**AIM OF THE TASK:** Return the data below exactly, but only from the line containing "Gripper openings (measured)" through the line containing "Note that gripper", with both of those lines included.
● ● ● ●
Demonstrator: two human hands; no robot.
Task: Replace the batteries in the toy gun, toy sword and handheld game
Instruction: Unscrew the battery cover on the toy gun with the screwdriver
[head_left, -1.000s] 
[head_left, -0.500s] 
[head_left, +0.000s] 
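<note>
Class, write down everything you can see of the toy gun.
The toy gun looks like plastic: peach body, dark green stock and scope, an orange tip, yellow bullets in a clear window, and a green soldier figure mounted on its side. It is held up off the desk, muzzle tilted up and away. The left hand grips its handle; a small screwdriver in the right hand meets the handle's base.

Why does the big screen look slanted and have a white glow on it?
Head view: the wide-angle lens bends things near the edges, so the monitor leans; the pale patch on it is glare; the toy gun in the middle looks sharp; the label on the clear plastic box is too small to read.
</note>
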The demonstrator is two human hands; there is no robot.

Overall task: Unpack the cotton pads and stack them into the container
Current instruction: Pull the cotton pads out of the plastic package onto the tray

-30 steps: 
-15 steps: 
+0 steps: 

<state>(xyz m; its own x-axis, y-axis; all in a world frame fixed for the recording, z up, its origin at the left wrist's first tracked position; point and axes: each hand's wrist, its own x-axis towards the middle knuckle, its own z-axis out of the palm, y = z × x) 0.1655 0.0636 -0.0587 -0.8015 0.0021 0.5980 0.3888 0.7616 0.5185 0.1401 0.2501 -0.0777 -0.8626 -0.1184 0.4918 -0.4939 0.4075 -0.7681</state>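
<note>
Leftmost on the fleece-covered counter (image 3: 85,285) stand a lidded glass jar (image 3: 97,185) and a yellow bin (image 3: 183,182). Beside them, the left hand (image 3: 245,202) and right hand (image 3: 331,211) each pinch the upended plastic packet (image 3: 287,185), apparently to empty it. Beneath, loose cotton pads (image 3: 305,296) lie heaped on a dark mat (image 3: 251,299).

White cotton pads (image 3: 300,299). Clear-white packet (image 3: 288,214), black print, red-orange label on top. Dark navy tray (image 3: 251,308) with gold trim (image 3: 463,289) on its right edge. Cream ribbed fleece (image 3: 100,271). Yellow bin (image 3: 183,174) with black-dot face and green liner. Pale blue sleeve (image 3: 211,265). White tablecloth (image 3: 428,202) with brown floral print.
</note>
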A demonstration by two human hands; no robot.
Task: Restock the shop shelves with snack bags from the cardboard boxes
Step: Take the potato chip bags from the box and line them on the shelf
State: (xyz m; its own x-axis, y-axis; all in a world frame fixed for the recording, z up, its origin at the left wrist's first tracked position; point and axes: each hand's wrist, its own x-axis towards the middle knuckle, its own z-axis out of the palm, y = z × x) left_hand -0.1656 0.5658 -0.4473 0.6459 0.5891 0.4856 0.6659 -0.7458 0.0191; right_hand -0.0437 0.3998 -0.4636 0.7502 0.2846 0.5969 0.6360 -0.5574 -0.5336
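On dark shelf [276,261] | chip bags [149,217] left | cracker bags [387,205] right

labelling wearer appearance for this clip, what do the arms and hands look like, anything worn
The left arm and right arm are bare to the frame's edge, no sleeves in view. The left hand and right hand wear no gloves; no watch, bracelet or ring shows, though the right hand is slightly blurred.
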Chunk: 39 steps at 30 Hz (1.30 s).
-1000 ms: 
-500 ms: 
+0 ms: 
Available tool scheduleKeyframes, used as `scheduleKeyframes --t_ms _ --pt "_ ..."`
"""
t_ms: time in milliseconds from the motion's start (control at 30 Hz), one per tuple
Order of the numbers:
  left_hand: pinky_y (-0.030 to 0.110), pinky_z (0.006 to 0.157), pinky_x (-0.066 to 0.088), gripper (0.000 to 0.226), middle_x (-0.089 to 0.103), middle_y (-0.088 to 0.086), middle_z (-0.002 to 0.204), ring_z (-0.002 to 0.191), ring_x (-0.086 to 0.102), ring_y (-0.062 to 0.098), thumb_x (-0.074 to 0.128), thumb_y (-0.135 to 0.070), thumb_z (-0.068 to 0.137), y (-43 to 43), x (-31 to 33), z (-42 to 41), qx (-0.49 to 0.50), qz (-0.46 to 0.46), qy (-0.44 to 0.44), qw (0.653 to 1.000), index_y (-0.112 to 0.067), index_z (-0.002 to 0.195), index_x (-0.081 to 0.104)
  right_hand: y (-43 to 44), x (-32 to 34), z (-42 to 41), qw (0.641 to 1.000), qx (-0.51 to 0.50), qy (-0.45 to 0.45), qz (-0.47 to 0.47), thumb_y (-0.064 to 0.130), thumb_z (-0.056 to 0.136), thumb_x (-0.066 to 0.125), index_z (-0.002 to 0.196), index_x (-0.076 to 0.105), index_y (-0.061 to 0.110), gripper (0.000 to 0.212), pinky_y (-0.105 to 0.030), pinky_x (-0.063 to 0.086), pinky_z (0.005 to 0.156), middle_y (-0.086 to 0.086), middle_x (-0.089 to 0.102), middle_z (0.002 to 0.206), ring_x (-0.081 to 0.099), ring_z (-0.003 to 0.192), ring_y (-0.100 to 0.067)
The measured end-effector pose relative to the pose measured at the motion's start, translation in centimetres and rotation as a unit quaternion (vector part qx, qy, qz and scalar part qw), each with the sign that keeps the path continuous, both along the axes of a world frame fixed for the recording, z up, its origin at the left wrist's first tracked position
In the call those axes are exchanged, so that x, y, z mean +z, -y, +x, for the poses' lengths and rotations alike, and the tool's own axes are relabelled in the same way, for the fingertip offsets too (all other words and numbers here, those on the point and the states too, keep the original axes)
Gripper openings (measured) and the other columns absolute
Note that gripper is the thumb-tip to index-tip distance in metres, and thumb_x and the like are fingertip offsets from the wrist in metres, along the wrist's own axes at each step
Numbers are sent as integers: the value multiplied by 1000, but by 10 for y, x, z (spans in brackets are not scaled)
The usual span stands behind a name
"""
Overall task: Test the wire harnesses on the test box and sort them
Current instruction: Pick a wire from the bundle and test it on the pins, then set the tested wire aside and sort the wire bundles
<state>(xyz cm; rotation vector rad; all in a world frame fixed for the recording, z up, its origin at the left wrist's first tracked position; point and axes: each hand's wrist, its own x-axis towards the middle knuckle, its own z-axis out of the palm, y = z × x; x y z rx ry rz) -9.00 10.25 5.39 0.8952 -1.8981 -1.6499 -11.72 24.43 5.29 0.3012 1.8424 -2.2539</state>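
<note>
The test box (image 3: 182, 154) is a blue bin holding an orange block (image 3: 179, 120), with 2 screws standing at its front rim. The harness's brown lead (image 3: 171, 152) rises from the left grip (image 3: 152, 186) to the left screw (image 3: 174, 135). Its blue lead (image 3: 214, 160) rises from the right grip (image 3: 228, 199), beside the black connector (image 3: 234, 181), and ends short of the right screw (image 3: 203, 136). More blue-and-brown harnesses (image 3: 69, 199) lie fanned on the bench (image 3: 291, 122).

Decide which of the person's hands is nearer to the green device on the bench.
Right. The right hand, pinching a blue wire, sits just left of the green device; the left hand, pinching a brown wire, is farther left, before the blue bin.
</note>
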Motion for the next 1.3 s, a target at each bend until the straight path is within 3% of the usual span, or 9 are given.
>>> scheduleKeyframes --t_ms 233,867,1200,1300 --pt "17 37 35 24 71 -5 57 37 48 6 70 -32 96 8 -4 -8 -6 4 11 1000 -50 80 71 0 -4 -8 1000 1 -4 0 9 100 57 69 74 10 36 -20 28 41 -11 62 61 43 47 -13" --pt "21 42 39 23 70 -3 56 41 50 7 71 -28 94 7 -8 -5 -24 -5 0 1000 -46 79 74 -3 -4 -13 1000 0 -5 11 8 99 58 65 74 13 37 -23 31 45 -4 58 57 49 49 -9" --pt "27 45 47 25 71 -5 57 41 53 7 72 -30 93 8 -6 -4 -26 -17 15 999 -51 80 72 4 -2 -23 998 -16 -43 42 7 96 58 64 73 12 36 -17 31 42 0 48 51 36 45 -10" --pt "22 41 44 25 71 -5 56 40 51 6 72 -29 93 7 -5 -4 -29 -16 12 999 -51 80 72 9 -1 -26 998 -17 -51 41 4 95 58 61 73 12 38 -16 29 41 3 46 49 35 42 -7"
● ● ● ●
**ANSWER SPACE:**
Gripper openings (measured) and the other columns absolute
Note that gripper is the thumb-tip to index-tip distance in metres, and thumb_x and the like are fingertip offsets from the wrist in metres, along the wrist's own axes at each step

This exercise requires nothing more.